About this exercise ::
From the records below, copy each line that has the word "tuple" in it.

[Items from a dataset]
___

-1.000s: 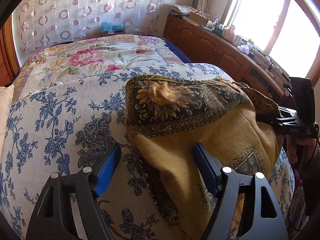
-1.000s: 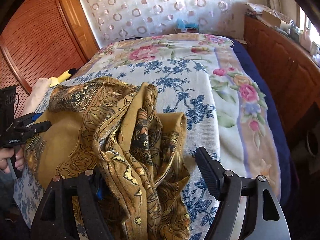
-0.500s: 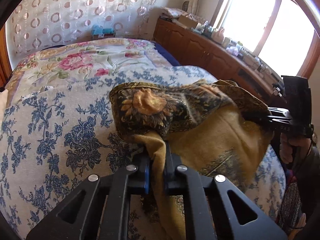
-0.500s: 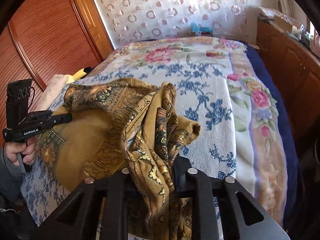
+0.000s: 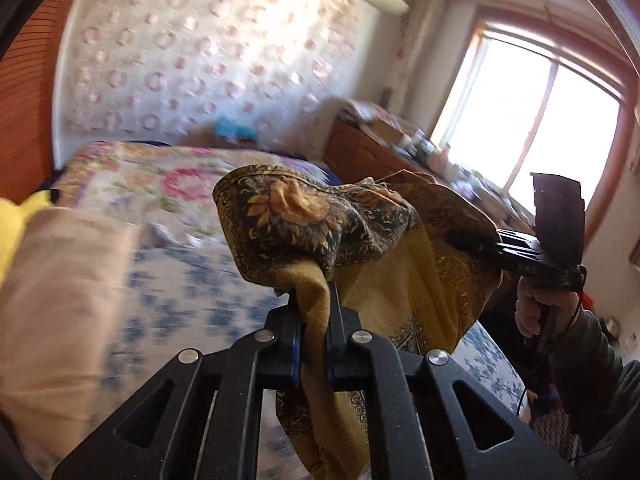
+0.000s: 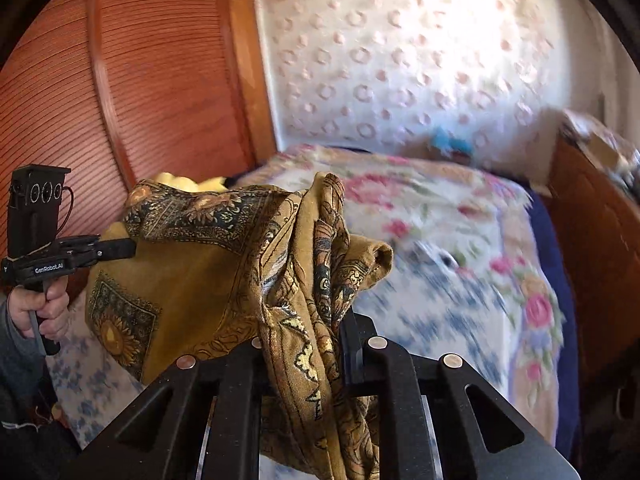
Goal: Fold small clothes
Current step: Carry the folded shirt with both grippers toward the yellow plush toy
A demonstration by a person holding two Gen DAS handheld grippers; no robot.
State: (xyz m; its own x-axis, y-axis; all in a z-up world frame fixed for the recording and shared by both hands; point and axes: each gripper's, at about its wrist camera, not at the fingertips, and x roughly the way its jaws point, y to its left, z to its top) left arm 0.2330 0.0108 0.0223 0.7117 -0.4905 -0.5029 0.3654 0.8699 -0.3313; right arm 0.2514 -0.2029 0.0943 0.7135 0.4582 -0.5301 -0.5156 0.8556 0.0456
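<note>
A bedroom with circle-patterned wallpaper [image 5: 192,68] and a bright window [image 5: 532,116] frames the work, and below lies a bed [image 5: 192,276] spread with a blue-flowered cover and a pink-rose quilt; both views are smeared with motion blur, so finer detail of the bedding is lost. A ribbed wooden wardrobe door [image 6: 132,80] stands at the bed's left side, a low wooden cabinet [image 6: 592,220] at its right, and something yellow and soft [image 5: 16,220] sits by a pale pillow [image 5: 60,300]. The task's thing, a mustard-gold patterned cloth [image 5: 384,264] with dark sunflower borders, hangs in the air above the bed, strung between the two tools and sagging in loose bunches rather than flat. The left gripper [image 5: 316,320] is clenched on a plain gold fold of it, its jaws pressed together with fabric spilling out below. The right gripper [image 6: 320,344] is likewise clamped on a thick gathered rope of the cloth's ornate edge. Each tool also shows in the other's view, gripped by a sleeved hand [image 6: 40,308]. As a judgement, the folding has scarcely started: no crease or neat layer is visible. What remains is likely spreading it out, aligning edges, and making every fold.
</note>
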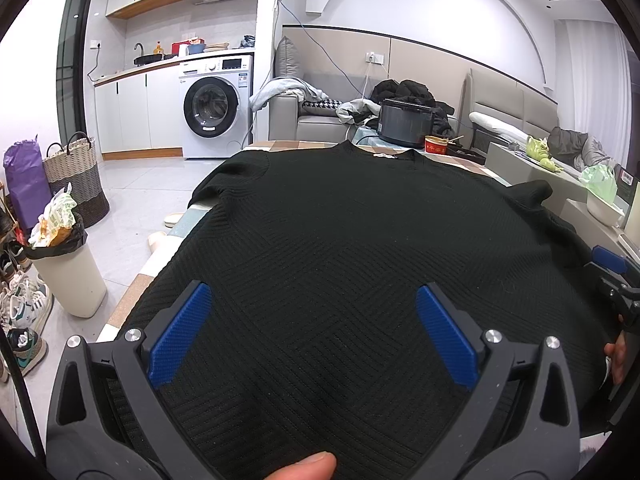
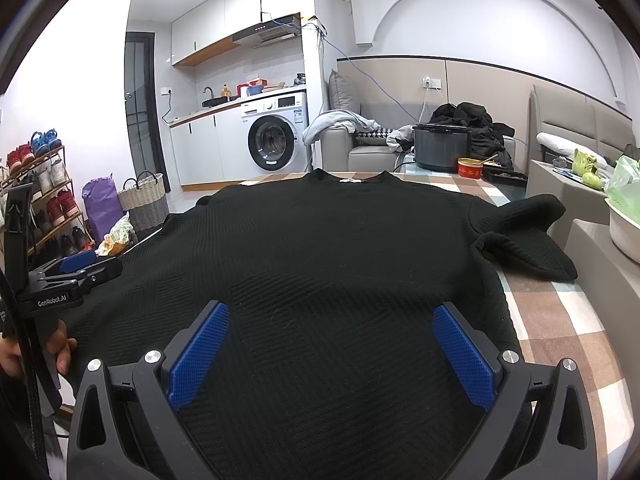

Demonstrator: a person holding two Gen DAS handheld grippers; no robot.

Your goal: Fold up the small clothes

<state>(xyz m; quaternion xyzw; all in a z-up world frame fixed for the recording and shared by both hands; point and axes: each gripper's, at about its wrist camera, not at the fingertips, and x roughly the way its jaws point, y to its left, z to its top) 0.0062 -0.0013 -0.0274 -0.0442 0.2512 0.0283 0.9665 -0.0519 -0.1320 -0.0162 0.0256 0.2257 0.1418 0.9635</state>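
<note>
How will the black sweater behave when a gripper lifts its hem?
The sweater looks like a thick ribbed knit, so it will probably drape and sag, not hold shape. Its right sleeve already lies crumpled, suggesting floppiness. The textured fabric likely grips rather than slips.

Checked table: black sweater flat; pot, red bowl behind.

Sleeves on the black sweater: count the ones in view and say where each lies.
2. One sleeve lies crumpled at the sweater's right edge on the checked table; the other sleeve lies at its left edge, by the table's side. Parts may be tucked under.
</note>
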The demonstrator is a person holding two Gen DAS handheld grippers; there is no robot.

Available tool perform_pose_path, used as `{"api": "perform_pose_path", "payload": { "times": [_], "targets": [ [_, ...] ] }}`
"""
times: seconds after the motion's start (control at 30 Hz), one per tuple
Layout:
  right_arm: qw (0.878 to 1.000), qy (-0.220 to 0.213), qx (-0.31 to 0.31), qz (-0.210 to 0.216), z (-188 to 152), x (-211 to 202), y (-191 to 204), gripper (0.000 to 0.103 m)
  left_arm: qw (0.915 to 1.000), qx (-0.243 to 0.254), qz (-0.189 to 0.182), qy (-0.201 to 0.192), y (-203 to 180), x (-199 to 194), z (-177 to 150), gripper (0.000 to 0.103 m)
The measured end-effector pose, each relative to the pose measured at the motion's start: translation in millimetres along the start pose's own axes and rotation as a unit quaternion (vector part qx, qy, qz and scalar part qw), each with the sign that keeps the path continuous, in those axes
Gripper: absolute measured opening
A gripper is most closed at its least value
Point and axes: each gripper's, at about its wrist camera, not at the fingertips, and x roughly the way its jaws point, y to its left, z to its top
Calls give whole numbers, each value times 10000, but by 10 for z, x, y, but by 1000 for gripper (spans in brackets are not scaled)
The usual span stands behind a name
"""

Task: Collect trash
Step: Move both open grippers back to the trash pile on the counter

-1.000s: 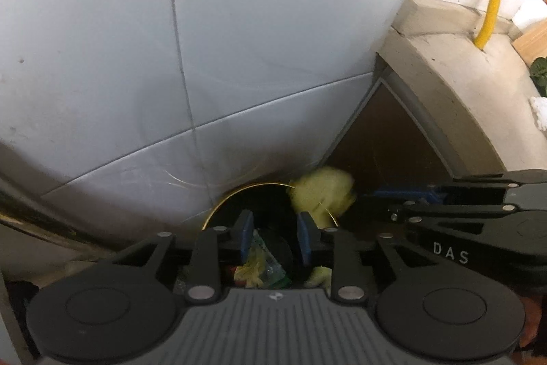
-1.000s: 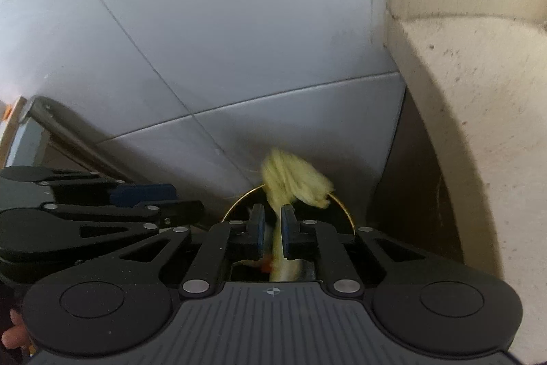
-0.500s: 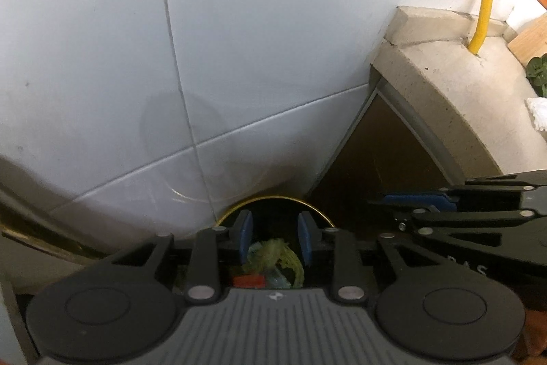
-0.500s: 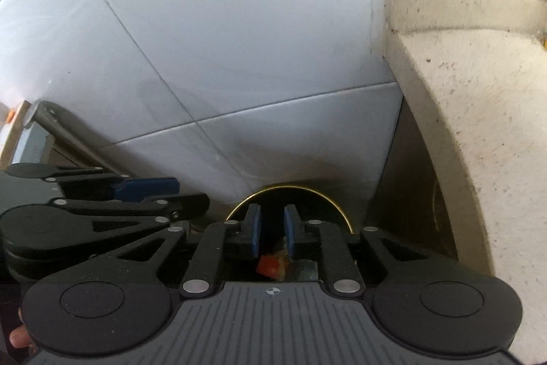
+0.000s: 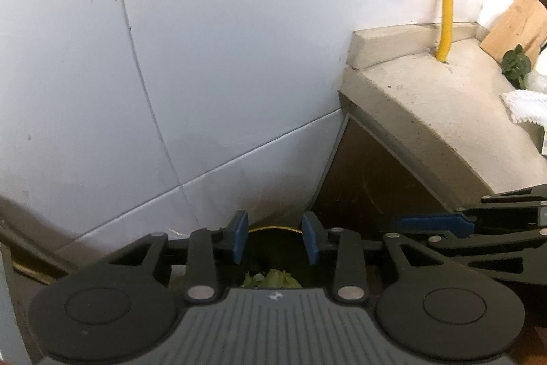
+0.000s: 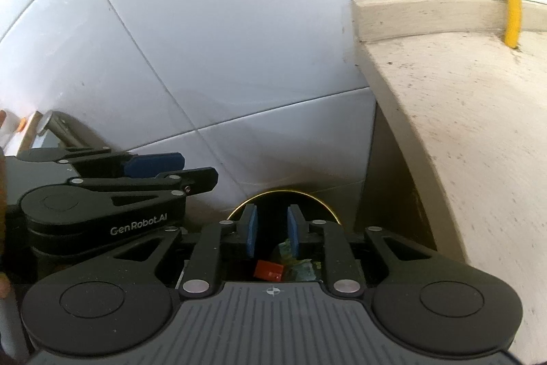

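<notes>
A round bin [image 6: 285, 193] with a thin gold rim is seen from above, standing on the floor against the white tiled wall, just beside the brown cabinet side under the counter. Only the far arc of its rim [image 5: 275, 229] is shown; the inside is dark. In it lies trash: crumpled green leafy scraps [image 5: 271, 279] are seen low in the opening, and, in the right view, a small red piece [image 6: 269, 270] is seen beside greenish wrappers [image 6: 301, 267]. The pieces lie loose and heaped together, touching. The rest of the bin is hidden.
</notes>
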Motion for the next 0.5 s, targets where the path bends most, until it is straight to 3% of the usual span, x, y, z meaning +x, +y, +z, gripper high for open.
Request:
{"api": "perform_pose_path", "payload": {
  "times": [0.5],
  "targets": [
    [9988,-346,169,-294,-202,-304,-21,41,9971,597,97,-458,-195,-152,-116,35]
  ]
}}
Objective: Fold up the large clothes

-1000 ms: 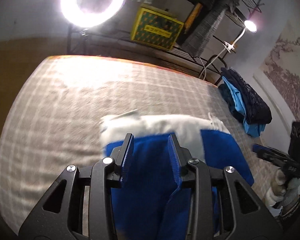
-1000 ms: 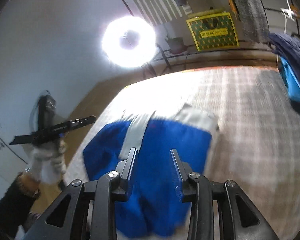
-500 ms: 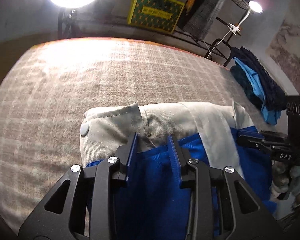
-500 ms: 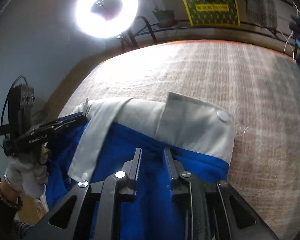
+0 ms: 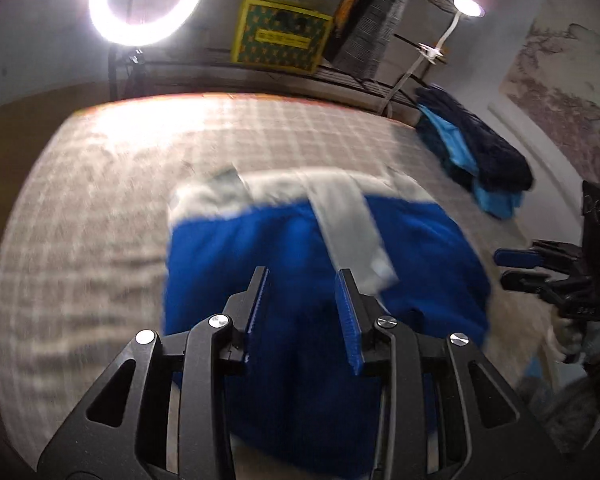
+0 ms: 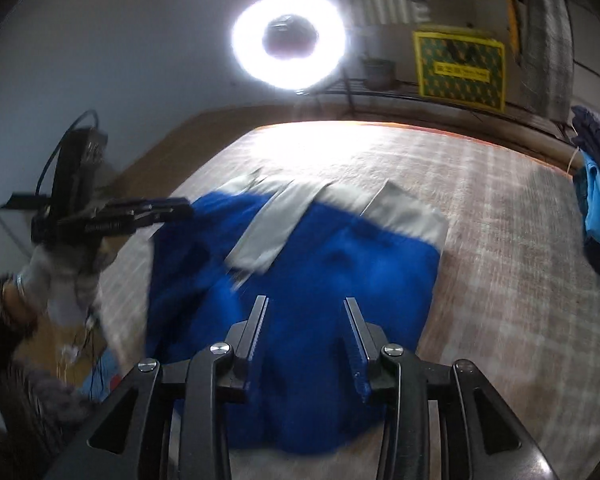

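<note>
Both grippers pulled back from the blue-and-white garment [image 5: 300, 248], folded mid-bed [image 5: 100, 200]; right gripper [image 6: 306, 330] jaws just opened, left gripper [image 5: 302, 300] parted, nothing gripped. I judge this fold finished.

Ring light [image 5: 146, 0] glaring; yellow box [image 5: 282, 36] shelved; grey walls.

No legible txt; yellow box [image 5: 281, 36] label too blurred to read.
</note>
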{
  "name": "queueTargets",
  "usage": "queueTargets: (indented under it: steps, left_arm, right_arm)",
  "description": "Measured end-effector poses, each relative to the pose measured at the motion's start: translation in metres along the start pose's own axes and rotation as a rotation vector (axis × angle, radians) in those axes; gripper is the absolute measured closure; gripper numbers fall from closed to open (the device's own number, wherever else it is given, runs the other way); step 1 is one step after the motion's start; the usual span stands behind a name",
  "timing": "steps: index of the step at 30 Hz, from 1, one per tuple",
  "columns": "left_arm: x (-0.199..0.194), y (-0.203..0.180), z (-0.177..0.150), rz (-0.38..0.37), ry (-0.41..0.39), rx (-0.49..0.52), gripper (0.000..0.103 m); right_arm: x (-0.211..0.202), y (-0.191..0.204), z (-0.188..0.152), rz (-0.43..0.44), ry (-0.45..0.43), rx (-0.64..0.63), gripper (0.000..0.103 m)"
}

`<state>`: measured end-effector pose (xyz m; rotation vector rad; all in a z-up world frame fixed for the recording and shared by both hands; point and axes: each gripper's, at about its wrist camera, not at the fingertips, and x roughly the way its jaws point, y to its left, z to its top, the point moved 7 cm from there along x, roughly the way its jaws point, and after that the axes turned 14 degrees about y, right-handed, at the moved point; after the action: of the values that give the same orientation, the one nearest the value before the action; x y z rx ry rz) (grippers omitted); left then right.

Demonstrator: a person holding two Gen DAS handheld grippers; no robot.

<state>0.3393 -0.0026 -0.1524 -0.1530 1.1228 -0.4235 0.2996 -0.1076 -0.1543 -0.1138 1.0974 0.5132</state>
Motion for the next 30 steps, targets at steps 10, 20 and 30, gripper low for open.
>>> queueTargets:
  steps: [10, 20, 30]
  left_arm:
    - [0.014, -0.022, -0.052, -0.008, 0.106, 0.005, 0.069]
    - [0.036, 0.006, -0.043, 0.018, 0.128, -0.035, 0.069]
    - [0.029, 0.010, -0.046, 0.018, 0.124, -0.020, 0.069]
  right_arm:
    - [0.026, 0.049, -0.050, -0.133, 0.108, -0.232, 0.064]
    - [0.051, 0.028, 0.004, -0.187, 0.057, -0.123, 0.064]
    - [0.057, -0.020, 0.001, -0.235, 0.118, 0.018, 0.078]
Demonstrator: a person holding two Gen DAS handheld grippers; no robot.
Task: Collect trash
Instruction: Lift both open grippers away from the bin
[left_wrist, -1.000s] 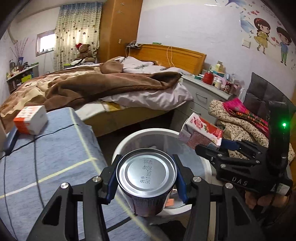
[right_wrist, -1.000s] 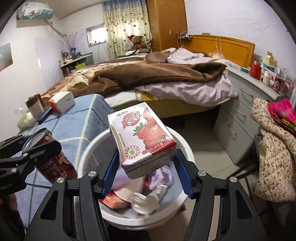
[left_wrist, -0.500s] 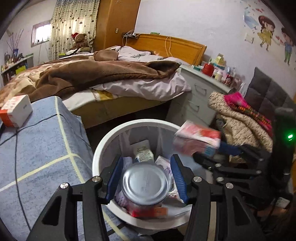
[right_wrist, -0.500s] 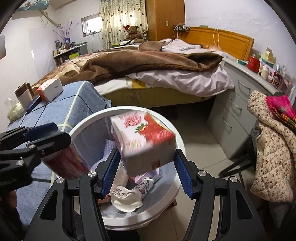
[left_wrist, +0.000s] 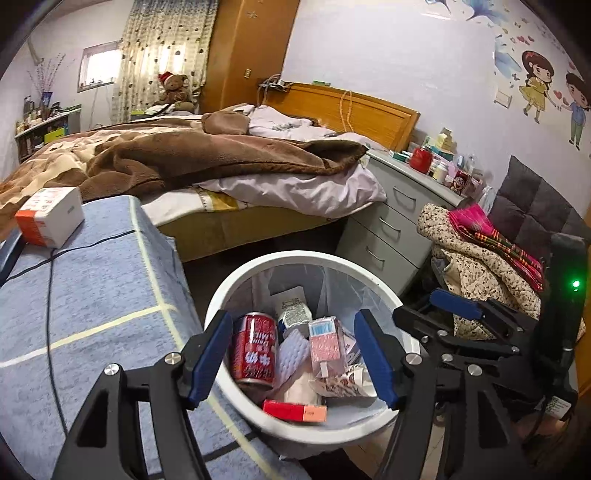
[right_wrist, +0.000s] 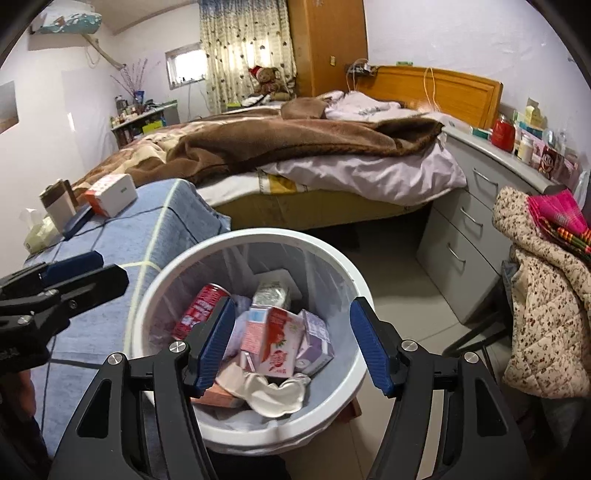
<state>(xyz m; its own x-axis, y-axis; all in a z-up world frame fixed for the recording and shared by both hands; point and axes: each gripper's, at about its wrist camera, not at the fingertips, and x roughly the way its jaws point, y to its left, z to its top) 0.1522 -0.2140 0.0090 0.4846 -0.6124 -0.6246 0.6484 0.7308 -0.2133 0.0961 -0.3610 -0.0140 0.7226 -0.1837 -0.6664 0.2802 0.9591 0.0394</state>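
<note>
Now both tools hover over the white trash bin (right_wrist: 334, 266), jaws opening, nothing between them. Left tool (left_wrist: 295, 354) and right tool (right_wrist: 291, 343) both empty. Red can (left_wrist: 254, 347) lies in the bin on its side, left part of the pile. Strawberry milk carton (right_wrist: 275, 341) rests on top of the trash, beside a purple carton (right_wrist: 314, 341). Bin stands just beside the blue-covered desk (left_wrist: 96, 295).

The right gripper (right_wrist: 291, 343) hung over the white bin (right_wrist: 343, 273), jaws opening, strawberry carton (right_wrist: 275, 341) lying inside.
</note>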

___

Final answer ::
times: seconds after the motion's start (control at 30 Hz), one per tuple
  "timing": "steps: index of the step at 30 Hz, from 1, one per tuple",

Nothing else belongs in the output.